Last week I posted about the Binomial probability density function, and it is useful when calculating the probability of exactly x successes out of n trials given p probability of success for each trial.
Well, what happens if you want to know the probability of 2 or more successes for example?
We could use the Binomial PDF formula to determine the probability of exactly 2 successes, then 3, then 4, etc. up to 8 (the example last week had 8 trials). and adding those provides us a probability of 2 or more success out of 8 trials.
This is tedious. Yet, it does describe the nature of the cumulative density function for the binomial distribution. It is just the sum of individual pdf calculations over the range of interest.
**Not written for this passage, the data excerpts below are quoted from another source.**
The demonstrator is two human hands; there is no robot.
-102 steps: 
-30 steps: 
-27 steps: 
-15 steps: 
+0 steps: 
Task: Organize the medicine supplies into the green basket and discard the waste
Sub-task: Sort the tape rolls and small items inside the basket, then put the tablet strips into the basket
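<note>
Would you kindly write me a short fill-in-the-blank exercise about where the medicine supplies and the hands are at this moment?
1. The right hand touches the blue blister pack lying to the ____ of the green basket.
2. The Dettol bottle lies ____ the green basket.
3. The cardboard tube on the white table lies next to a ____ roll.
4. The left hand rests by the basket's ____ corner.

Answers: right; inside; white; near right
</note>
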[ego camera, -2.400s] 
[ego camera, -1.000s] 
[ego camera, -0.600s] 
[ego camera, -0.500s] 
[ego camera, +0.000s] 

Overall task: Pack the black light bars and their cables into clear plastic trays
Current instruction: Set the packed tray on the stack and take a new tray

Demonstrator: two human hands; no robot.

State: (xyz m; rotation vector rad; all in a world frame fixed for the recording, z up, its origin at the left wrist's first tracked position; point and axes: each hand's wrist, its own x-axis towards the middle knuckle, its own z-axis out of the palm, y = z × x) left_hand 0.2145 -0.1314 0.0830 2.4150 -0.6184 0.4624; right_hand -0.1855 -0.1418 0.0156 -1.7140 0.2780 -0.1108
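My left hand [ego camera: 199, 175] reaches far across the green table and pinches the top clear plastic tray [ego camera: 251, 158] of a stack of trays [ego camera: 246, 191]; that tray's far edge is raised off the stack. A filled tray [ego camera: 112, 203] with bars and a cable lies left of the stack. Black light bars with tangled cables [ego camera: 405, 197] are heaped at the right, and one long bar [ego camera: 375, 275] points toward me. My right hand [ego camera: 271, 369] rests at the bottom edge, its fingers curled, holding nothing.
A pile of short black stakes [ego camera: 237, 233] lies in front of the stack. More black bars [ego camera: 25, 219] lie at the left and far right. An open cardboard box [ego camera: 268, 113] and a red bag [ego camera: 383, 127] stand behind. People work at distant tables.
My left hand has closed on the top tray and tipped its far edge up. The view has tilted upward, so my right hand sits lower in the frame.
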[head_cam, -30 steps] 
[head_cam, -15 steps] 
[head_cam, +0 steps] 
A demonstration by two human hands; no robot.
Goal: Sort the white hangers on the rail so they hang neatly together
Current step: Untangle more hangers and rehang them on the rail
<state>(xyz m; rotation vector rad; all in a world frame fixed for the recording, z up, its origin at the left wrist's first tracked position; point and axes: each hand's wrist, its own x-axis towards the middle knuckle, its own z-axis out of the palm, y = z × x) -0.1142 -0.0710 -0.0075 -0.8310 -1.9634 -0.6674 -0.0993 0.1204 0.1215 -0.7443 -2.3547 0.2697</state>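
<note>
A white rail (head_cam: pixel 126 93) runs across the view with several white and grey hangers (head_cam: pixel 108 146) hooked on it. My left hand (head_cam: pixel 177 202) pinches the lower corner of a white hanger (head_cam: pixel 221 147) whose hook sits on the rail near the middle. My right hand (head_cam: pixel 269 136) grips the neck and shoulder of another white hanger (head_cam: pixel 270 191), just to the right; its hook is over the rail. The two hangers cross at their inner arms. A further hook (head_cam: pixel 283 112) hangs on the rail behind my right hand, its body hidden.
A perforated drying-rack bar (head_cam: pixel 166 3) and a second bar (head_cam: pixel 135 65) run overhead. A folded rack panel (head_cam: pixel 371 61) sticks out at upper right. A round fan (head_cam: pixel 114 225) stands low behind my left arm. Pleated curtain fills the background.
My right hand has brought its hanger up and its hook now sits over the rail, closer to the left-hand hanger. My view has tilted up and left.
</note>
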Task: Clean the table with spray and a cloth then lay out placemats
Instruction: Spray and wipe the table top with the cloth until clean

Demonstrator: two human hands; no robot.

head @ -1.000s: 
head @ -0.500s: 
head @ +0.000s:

Turns out to be just as tedious as first outlined. Yet, we can sometimes reduce the number of calculations by remembering the the sum of all the probabilities for each x always tallies to 1. Therefore in this case were we are interested in the probability of 2 or more successes, we can calculate the values for zero and one success, sum those and subtract from one.
The probability of exactly 0 successes is 0.1678, and for exactly 1 success is 0.3355. Thus, we sum these two values and subtract from one, 1-(0.1678+0.3355) = 0.4967. Or, there is a little less then 50% probability of having 2 or more successes.
This plot is the CDF for p=0.2 and n=8. It shows the probability of less then or equal to a specific number of successes. The value of 1 success is just a little above 50%, and it is the tally of 0.1678 + 0.3355 = 0.5033.
The tally for 2 or fewer success include the probability for exactly two success, 0.2936, thus is 0.7969. This particular CDF approaches one quickly at about 4 successes.